前回に引き続き、Shoptalk Fall 2025(シカゴ)のレポートをお届けします。
今回のテーマは「検索の終わり」。
AIによって「検索」は“探す行為”から、“意図を理解し、提案を受ける体験”へと進化しています。
セッション “Leveling Up on Search in the AI Era” では、Athleta、Target、Edible Brandsの3社が、AIとモバイルアプリによって購買体験そのものを再設計していることを語りました。

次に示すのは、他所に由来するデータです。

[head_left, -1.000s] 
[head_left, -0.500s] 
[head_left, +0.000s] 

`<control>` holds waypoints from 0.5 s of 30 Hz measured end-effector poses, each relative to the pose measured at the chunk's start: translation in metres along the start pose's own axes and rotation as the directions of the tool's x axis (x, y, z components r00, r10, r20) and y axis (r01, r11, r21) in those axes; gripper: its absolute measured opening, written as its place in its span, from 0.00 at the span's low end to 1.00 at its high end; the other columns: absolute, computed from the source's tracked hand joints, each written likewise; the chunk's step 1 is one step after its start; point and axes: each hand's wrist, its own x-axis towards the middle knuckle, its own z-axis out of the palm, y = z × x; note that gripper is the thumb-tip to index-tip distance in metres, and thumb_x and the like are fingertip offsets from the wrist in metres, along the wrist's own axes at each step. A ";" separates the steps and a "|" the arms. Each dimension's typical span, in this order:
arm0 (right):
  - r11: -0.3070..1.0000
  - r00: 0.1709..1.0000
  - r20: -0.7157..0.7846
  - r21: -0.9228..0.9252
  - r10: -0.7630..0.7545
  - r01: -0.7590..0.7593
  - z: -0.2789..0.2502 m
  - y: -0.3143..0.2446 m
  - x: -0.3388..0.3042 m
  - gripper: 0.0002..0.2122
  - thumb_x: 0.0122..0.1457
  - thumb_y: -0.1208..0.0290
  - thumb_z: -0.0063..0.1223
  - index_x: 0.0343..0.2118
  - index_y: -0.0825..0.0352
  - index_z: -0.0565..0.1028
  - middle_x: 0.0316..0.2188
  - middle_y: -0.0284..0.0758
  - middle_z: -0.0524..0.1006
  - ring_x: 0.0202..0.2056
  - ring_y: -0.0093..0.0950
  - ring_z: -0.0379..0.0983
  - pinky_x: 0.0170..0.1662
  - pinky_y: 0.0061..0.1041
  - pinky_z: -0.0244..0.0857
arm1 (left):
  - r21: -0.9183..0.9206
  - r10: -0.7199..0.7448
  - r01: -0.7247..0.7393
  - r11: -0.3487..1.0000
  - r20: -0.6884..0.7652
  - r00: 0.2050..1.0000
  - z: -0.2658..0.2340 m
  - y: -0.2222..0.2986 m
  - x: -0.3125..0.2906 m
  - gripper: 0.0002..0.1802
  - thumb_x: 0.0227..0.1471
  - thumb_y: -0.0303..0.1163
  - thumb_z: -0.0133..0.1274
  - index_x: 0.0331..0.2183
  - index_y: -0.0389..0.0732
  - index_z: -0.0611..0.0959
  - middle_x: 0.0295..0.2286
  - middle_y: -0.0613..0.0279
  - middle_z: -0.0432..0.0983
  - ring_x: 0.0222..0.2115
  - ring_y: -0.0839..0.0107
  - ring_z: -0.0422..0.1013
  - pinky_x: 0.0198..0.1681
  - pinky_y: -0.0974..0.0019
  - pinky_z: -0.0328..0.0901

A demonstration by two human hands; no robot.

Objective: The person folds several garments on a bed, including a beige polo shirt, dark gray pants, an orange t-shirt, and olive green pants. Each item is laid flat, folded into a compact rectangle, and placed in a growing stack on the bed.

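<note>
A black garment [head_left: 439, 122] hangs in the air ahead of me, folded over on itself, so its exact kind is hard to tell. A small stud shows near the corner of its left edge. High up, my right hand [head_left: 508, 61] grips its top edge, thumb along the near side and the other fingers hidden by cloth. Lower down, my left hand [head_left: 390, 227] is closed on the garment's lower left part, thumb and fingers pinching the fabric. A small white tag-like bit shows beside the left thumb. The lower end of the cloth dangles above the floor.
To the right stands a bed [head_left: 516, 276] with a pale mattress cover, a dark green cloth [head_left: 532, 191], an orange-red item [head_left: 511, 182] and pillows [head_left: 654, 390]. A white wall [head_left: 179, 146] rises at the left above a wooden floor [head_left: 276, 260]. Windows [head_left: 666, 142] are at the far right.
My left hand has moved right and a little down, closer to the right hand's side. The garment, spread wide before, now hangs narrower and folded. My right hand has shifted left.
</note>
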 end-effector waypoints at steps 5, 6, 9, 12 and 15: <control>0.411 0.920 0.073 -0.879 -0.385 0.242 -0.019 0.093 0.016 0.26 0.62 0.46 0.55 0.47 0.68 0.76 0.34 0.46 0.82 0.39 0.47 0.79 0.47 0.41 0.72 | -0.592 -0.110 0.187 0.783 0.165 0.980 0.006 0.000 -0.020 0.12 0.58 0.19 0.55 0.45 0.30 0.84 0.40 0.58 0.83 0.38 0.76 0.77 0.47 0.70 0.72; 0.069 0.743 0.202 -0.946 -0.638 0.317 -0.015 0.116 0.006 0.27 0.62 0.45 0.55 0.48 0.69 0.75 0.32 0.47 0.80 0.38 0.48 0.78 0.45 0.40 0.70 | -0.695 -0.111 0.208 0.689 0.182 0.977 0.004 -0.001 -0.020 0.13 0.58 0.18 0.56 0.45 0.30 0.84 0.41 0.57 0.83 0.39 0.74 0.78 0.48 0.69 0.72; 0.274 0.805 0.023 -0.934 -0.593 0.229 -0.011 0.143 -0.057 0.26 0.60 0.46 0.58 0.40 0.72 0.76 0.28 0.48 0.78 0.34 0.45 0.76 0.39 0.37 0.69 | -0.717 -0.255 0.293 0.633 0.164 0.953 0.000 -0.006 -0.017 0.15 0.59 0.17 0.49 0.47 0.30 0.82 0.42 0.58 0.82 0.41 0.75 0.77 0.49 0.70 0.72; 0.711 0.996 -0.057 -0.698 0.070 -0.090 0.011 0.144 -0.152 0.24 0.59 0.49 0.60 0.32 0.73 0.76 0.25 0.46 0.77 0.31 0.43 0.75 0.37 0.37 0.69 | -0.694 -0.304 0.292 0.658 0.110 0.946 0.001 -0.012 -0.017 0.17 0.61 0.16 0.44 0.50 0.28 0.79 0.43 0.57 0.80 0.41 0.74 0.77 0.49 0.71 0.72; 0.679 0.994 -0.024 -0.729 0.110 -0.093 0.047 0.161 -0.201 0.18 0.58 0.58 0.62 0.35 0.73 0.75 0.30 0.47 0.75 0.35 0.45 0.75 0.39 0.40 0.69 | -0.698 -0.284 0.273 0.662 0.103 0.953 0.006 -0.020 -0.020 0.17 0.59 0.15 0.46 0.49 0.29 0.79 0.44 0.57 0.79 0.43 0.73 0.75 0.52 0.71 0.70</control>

AthletaのChief Digital Officer、Michelle Goad氏は、顧客が検索窓に入力する瞬間、それは「何を探すか」ではなく「どんな気分や目的で動いているか」を言語化する行為になっている。
ブランドはこの“検索意図”をリアルタイムに分析し、アプリ内で商品やコンテンツを動的に変化させることで、顧客理解を深めています。
例えば、スーパーボールでケンドリックラマーがフレアパンツを着用した翌日、AIがその検索トレンドを検知。アプリのトップ画面に関連スタイルを即時に反映し、SNS・EC・店舗を横断したプロモーションを展開しました。AIとアプリが連動することで、ブランドは「文化のスピード」で顧客体験を動かすことができるようになっています。
Targetは「Search-to-Solve(検索から解決へ)」という言葉を使います。
たとえば顧客がアプリに「子どもの部屋を春らしくしたい」と入力すると、AIがテーマ提案・関連商品・スタッフおすすめの組み合わせを提示。
Edible Brandsはギフト需要をAIで予測し、「誰に」「どんなシーンで」贈るのかを理解して提案を返す。
いずれも“検索”ではなく、“目的を共に解決する”体験です。
「顧客の目的データベース」の重要性
AI時代の購買体験では、PDP(Product Detail Page)よりもPIP(Purpose Information Page)目的を中心にした体験設計が重要になります。
商品情報ではなく、「この商品でどんな目的が叶うか」を示すをことが必要です。
アプリはその最前線で、購買履歴ではなく“意図履歴(Intent History)”を蓄積し、AIとの連携で一人ひとりに最適な発見を届けるハブになっていくのです。